Gervasio Alegría Mellado

4 comentarios:

  1. Merecido homenaje a una escritora que, además de escribir bien, tenía el don de infundir belleza a las palabras. Siempre es triste la pérdida de una vida, pero a este sentimiento común a todos los mortales se une la tristeza de perder todo un mundo imaginario que ella hubiera creado a la manera de Laura Cabedo, una manera única e irrepetible. Qué lástima. D.E.P.

    P.D. Un abrazo a toda su familia, en especial a su marido e hijas.

  2. La literatura queda huérfana de una escritora de altísimo nivel y a la que admiro y aprecio.
    La conocí al azar, como el azar ha querido que desapareciese de forma brusca de nuestras vidas.
    Tu recuerdo siempre estará a mi lado, en la estanteria de la biblioteca de mi casa donde reposa el libro que me dedicaste y me hizo temblar mientras lo leía.
    La dulzura de tu prosa es el reflejo de tu alma.
    Gracias Laura por haber podido compartir momentos tan bonitos a tu lado.

  3. Llevo unos días intentando escribir, siquiera, una frase que pudiera transmitir el pesar por esta pérdida.
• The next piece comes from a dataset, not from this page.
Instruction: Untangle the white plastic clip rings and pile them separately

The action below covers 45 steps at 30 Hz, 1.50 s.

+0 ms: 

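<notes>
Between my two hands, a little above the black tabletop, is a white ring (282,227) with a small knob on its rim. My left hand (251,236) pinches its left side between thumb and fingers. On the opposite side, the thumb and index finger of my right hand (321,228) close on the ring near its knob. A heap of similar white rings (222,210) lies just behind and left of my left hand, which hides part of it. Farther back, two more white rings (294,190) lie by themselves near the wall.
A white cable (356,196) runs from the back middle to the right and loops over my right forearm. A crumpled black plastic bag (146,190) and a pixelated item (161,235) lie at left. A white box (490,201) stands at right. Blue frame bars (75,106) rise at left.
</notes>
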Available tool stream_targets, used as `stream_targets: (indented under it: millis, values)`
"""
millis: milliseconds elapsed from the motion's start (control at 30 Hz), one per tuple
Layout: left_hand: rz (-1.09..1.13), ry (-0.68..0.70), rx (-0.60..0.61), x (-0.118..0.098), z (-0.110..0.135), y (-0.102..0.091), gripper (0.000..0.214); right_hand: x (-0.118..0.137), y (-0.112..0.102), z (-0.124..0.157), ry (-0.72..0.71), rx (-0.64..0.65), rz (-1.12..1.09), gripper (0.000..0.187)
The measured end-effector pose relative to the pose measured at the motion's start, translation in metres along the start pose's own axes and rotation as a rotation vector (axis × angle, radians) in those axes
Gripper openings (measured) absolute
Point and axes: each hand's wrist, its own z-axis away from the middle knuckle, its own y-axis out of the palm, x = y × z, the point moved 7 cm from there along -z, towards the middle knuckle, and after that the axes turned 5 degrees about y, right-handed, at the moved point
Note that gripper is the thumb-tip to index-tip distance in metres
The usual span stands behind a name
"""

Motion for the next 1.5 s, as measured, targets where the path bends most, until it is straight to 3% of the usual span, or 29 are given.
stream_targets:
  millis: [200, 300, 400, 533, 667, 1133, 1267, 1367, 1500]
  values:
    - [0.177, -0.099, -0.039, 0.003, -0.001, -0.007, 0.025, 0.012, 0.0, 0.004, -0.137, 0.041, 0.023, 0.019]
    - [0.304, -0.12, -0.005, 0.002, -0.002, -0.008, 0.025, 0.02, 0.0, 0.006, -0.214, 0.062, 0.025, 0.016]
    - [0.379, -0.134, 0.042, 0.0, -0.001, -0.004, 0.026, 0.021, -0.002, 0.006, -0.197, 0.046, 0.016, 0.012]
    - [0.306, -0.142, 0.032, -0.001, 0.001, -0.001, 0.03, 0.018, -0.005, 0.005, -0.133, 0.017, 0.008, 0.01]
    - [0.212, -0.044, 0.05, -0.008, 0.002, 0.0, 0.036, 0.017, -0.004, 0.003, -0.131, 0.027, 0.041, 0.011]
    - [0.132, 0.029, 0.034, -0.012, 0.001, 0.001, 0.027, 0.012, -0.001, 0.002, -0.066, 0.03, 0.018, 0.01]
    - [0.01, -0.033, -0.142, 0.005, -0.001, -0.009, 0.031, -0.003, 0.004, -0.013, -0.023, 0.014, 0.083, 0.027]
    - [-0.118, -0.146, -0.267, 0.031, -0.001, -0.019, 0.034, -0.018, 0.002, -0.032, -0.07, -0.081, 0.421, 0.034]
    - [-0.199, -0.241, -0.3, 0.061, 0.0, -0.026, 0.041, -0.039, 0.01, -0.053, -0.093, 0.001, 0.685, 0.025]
Sencillamente no la hay.
    Laura, no encontré símil o metáfora para exponer la gélida impresión que me ha causado en el alma tu pérdida.
    Bella por fuera y arrebatadora por dentro.. Dulce inteligente y perfecta, en una prosa irrepetible que no es sino la proyección de tu alma Luminosa.
    Ojalá existieran palabras para ofrecer consuelo a tus seres queridos. Sé que es imposible.
    Solo puedo mostrar a todos ellos mi admiración y mi recuerdo.
    Hasta siempre y no dejes de escribir. Ahora puedes embellecer incluso a las estrellas.
    No dejes de Inspirarnos.

  4. Daniel Senen Parrell Ferrer

    Soy Daniel Parrell Ferrer. Conviví MUCHAS HORAS con ella durante cinco años. Todos los días. De 8 a 3. Estábamos en el mismo departamento. Adjunto a Dirección General. Nos separaban apenas siquiera dos metros. Mesas contiguas. Frente a frente Nunca he conocido alma tan bella. Nunca una compañera de viaje tan atenta. Nunca una mujer tan sensible a todo lo que con sus sentidos percibía y encontrará un sentido tan cálido y tierno a todo lo que sucediera. No se ha ido. Sigue en todos los que la hemos tenido tan de cerca. Ella es y sigue siendo un angel en esta tierra. La llevamos todos dentro, al menos todos los que hemos tenido la inmensa fortuna de formar parte de su vida. De ser compañeros. Se que hubiera crecido más y más con los años en todas sus facetas. Pero su legado es inmenso por el ejemplo que nos ha dejado a todos.
    Nos hacen falta muchas más Laura Cabedo. Pero solo ha habido una. Y sigue su manera de ser su voz fina y aterciopelada sigue ahí la escucho ahora mismo.
    No nos deja. Y seguirá en todos nosotros, y de nosotros a los que vengan.